Les propos du médecin confirment l'information principale donnée la veille par Le Figaro, qui s'est procuré lundi le certificat médical de l'artiste: la vie de l'interprète de Lettre à France est en jeu. «Actuellement, il est prématuré de parler d'une sortie de Michel Polnareff. La situation n'est pas stable et son pronostic vital est toujours engagé», déclare sereinement Philippe Siou. «On ne peut toujours pas se prononcer. Il faut du temps pour que le traitement agisse, et attendre au moins 48h pour en savoir plus.»
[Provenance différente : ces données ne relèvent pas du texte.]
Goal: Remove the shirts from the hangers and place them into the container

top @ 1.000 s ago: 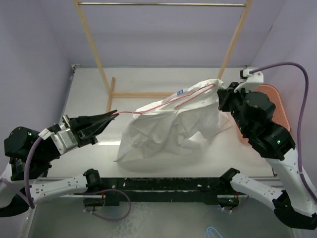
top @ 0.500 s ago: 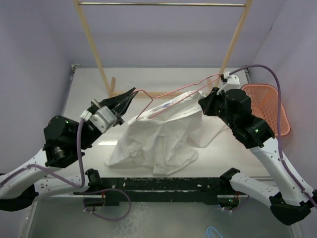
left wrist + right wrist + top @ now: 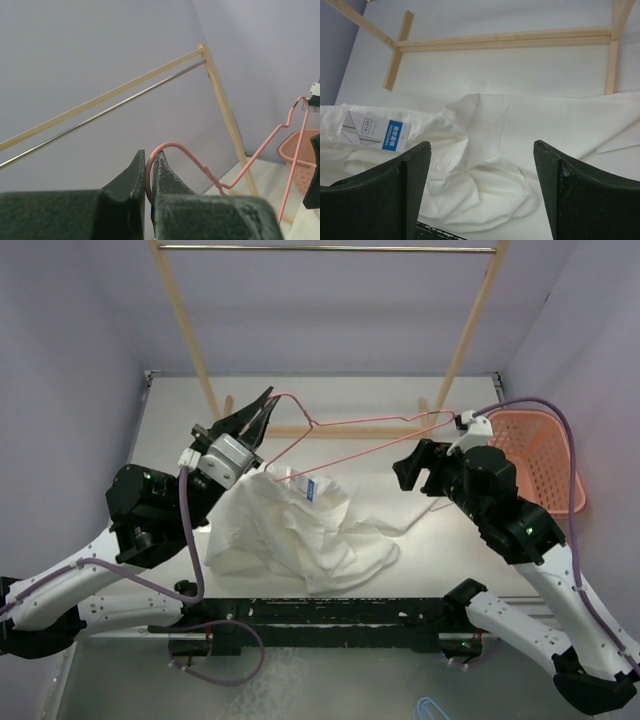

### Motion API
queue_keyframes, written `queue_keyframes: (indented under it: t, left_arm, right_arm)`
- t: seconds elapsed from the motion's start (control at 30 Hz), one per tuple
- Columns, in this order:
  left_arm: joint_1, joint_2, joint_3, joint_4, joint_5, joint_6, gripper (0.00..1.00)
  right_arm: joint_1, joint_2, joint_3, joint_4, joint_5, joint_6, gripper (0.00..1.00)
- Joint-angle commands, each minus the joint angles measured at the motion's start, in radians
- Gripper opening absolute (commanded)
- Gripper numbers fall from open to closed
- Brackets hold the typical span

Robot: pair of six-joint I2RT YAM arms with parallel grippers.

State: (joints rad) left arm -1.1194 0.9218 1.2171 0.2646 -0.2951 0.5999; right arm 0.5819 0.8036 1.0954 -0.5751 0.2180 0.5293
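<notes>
The thin pink wire hanger [image 3: 365, 430] hangs in the air above the table, and my left gripper [image 3: 258, 417] is shut on its hook [image 3: 148, 172]. Below it the white shirt [image 3: 300, 530] lies crumpled on the table, its blue-and-white label [image 3: 310, 488] facing up. I cannot tell whether the hanger's lower wire still touches the collar. My right gripper [image 3: 415, 468] stands open just right of the shirt with nothing between its fingers. In the right wrist view the shirt [image 3: 485, 130] lies under that gripper [image 3: 481, 147]. The salmon-orange container [image 3: 540, 455] stands at the right edge.
A wooden rack [image 3: 190, 340] with a metal rail [image 3: 325, 249] stands at the back, its base bars [image 3: 500, 40] lying on the table behind the shirt. The rail [image 3: 100, 116] shows in the left wrist view. Purple walls close in on both sides.
My left gripper raised the hanger back and to the right. The right gripper let go of the shirt and opened. The shirt slid off the hanger and dropped in a heap.
</notes>
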Motion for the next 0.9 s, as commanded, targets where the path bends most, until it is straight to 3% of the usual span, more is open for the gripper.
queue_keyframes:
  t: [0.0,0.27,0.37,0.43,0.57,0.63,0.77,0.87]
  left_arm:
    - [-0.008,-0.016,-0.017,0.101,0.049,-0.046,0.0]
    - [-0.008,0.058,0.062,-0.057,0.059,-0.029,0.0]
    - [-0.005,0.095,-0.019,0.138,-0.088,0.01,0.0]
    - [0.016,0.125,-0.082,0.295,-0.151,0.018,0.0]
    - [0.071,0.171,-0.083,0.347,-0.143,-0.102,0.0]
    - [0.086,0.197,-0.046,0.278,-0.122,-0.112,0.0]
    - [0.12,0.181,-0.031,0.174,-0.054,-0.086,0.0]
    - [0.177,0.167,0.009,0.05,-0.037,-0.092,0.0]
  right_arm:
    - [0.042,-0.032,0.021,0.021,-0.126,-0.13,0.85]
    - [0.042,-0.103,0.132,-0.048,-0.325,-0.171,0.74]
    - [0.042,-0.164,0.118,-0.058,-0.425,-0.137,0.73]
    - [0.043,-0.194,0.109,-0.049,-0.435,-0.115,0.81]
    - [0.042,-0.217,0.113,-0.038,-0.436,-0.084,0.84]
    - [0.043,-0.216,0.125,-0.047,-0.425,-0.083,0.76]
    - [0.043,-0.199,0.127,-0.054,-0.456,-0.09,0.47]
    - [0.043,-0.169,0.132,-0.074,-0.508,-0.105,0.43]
Si sa femme Danyellah a donné des nouvelles rassurantes lundi 5 décembre, concernant le moral du chanteur, le médecin affirme, au contraire, «qu'il n'est pas bon. Il ne s'y attendait pas du tout. Beaucoup de recherches ont été nécessaires, il ignorait totalement la maladie.» Cependant, le chanteur français «est conscient, et il peut même parler.», précise-t-il.

Une situation pas encore stable

On en sait aussi davantage sur les raisons de son hospitalisation tardive. «Cela n'a aucun lien avec la fatigue. Il y a une infection respiratoire qui masquait la pathologie (embolie pulmonaire bilatérale).», explique le docteur Siou. Michel Polnareff est donc «toujours hospitalisé, et il faut encore attendre quelques jours.»

Néanmoins, avec ses «caillots de sang dans les deux poumons», le chanteur serait passé tout près - à deux heures - d'une mort, qu'il refuse toujours de croire. «S'il n'avait pas annulé ses concerts, il se serait passé un drame», conclut le docteur Siou d'un air grave.